Another option is to go to the showroom of coffee producers where they also sell the drink made from weasel coffee beans. One of the places puts up the price at VND 165,000/75 gram for Robusta beans and VND 300,000/75 gram for Mocha beans (with 10% of weasel coffee beans and 90% regular coffee beans). But still, as there is no farm in Ho Chi Minh City and it takes time, you cannot see the whole process from the beans taken out from weasel droppings to the ground fine powder to make your coffee.
Coffee maker and coffee grinder on display
The best way to have weasel coffee in Vietnam is to go to the actual sources which are farms in Dak Lak, Da Lat, and Lam Dong. Here you can visit the farm where the farmers collect the beans, see the weasel, their living conditions in the farm, and the coffee production process.
If you want to stop by a cafe in Ho Chi Minh City that serves the weasel coffee, you can visit here:
Legend Revived Weasel Coffee - 49 Hau Giang, Ward 4, Tan Binh District, Ho Chi Minh City
Since the French colonized Indochina in the 19th century and developed the coffee plantation along with the tea growing industry near forests in the Central Highland of Vietnam in the early 20th century, the weasel coffee naturally came into being. The weasel got into the plantation, ate coffee cherries, and crapped out the beans; the farmers collected these and tried to make coffee with them because the regular ones are only for the privileges such as French colonists and nobles of the Nguyen dynasty. It was not until the sensation of the Indonesian kopi luwak around the world in the 1990s that weasel coffee in Vietnam gets more popular.
This would depend on the person’s taste buds' sensitivity. The taste, color, and smell of coffee liquid are slightly different from the coffee made from regular coffee beans. The color is actually lighter because of the roasting process. The coffee is still distinct by its bitter taste, chocolate brown color, and earthy smell from the roasted beans.

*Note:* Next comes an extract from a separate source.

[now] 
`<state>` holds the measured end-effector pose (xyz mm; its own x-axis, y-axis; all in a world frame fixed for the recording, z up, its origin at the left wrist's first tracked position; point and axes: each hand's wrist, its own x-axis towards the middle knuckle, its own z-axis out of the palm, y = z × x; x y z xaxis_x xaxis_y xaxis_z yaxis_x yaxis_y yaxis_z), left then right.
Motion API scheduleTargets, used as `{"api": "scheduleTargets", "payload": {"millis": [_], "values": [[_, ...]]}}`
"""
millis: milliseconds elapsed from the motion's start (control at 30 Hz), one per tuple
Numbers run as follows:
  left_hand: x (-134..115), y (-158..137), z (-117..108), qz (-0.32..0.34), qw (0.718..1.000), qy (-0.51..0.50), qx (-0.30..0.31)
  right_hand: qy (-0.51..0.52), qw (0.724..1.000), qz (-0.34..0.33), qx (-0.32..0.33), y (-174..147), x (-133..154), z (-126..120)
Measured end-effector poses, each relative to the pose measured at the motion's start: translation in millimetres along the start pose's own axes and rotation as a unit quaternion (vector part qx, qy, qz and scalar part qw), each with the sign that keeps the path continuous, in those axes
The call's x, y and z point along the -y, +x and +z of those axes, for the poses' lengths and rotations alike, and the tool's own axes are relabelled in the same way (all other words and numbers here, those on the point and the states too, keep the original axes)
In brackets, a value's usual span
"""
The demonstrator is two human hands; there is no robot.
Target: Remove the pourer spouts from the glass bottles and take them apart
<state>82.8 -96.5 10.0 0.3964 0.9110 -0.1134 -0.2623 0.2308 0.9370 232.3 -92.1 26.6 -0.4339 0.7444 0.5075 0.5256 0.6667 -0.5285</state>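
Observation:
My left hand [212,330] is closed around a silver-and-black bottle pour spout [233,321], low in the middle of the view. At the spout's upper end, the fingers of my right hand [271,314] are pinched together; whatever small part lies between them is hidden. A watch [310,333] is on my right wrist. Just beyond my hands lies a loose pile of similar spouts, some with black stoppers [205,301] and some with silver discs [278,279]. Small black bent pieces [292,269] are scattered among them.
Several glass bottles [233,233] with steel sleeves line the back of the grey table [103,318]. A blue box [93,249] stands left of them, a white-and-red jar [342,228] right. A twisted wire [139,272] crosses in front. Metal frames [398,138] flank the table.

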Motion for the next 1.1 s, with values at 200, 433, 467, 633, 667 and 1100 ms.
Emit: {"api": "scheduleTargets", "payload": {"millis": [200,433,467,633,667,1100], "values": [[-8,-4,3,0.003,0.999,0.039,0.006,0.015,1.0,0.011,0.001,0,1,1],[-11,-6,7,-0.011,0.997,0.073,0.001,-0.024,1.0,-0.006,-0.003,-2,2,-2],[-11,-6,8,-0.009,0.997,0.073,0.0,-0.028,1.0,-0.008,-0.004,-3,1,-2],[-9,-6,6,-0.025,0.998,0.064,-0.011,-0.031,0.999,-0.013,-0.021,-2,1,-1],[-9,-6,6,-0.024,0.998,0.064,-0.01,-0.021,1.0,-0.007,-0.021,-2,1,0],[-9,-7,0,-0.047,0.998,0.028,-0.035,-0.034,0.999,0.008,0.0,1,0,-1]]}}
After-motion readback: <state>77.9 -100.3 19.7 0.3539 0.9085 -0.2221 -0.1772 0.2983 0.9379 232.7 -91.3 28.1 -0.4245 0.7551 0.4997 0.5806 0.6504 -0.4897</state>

Mocha weasel coffee and Robusta weasel coffee
Normal coffee waste and weasel coffee waste
To answer the question should you try weasel coffee in Vietnam, you may need to read this part. The scientific reports on the health benefits of the weasel coffee, other than those that can be offered by regular coffee, are controversial and could be manipulated to the interests of producers and protestors.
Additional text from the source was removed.